Constraining Neutrinoless Double-Beta Decay Matrix Elements from Ab Initio Nuclear Theory

TL;DR

This paper uses ab initio nuclear theory to analyze and constrain the nuclear matrix elements relevant for neutrinoless double-beta decay, aiming to reduce uncertainties and improve experimental sensitivity.

Contribution

It applies the valence-space in medium similarity renormalization group to study correlations and interaction dependence of decay matrix elements from first principles.

Findings

Correlations identified between decay matrix elements and other observables.

Uncertainty constraints derived from multiple chiral interactions.

Interaction dependence of nuclear matrix elements analyzed.

Abstract

As experimental searches for neutrinoless double-beta ($0\nu\beta\beta$) decay are entering a new generation, with hopes to completely probe the inverted mass hierarchy, the need for reliable nuclear matrix elements, which govern the rate of this decay, is stronger than ever. Since a large discrepancy in results is typically found with nuclear modela, a large unknown still exists on the sensitivity of these experiments to the effective neutrino mass.
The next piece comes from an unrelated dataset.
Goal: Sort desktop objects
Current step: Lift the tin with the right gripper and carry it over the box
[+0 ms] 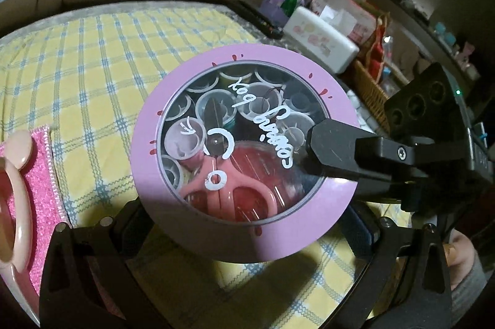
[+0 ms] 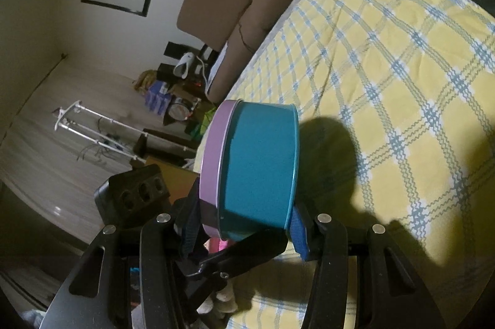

We consider this problem from a first-principles perspective, using the ab initio valence-space in medium similarity renormalization group. In particular, we study correlations of the $0\nu\beta\beta$-decay matrix elements in $^{76}$Ge with other observables, such as the double Gamow-Teller giant resonance, from 34 input chiral interactions in an attempt to constrain our uncertainties and investigate the interaction dependence of the nuclear matrix element.